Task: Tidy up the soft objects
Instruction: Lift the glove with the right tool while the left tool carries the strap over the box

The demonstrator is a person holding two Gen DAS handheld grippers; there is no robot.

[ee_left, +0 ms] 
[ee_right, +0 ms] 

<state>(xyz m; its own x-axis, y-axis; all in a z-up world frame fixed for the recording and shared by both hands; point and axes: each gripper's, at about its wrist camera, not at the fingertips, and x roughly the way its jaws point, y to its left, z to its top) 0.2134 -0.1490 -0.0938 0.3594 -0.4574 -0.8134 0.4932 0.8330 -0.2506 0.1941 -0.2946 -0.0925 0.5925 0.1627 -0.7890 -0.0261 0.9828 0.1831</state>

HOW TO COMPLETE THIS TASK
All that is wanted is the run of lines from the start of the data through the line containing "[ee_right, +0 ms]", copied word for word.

EXERCISE RESPONSE
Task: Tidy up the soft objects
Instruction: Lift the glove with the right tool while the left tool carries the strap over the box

The demonstrator is a person holding two Gen DAS handheld grippers; there is no robot.

[ee_left, +0 ms] 
[ee_right, +0 ms] 

What the exercise asked for has been given in full.